Wednesday, July 14, 2010

Some links and a tale of runaway dogs

Here's my column from Sunday's paper regarding the 50th anniversary of "To Kill a Mockingbird."

Here's my blog on newsherald.com about my observations while waiting for the courthouse to open Monday morning.

Here's a rewritten version of my "Batwoman: Elegy" review.

And here's a story I probably should have kept to myself:

St. Anthony and the Runaway Dogs

It’s possible to earn someone’s praise when you don’t deserve it. It’s especially guilt-inducing, however, when you know someone else kept the faith while you were ready to give up.

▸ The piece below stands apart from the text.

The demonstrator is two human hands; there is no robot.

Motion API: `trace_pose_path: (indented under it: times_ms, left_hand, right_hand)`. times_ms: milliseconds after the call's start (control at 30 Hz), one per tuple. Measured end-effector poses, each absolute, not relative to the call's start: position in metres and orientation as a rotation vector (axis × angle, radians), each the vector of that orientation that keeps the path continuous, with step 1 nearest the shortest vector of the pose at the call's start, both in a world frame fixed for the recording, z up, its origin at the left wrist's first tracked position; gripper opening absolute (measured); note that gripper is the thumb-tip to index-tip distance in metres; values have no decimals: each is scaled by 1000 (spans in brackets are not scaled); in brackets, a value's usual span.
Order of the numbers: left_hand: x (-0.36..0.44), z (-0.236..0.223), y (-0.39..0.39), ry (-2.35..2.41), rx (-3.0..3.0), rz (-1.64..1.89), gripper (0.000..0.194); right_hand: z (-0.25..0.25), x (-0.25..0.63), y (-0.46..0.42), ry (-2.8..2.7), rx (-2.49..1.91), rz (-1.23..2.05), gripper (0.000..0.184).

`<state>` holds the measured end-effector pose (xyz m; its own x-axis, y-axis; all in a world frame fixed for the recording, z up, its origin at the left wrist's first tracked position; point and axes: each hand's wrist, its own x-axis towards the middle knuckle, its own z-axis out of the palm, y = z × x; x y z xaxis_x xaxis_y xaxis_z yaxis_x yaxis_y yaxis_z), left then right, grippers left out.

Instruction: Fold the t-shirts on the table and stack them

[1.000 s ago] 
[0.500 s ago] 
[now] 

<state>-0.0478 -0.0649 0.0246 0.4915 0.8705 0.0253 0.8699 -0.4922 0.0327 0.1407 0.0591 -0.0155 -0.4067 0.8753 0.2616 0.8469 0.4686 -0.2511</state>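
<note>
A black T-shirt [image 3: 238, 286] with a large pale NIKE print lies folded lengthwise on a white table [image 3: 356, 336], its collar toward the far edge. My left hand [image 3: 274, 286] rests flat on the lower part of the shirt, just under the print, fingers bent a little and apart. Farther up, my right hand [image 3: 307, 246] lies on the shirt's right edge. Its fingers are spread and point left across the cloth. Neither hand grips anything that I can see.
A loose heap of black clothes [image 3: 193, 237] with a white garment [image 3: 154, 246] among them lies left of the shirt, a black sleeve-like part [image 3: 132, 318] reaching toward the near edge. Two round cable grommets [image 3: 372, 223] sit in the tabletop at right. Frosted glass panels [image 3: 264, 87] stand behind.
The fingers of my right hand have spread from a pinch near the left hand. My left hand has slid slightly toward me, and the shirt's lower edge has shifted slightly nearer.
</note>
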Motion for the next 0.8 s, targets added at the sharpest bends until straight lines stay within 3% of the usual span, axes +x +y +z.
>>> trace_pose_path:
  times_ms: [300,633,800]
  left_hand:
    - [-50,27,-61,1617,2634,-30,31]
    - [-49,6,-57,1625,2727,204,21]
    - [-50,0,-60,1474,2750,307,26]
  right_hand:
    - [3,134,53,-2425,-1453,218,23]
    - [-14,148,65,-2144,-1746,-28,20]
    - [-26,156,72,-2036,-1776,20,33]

I had such a moment recently after two stray dogs showed up in our front yard. We had been working in the back yard and heard the dogs barking when they cornered our cat near the privacy fence. They were friendly pups, however. One had no collar, and the other had a collar but no tag. I tried to run them off, but my wife saw they were panting rapidly, overheated on this dry 90-degree day, and she got them a big bowl full of water.

“We need to find their home,” she said, and I looked at the afternoon sun. If we lost much time seeking the owners, then we’d never finish our project, I said.

But there’s no arguing when she gets that certain look in her eye, so I got the leashes for our dogs and put them on the strays, and we started walking door to door in our cul-de-sac. We were pretty sure the pooches had no ties to one of our immediate neighbors, and that turned out to be true. I suggested calling Animal Control.

“One more block,” my wife said.

We crossed a State Avenue to try to the opposite cul-de-sac, with exactly the same luck. The sun was dropping lower. I suggested these dogs could have come from literally anywhere. We could spend the rest of the evening at this, and we were planning to leave town the next day — the dogs would have to go to a shelter soon.

“One more street,” she said.

We loaded the dogs into the back of my truck, and my wife sat with them as we drove to the next block over. Some kids playing in a yard said they had seen the dogs earlier, and they thought the duo may have come from a house on the next block to the north.

We drove there, where a woman watering her lawn told us she had seen the dogs running through traffic north-to-south. She wished us luck.

We could do this for hours, I said to my wife. I was convinced we were wasting our time. We should just call Animal Control, I said.

“Just one more house,” she said.

We drove to the next block to the north and stopped at the first house. A woman who answered the door told me she didn’t recognize the dogs, but she thought the neighbor across the street had one that was similar. Just one more house, I thought. I knocked on this door, and the man who responded said he was pretty sure the next house over had dogs like those two.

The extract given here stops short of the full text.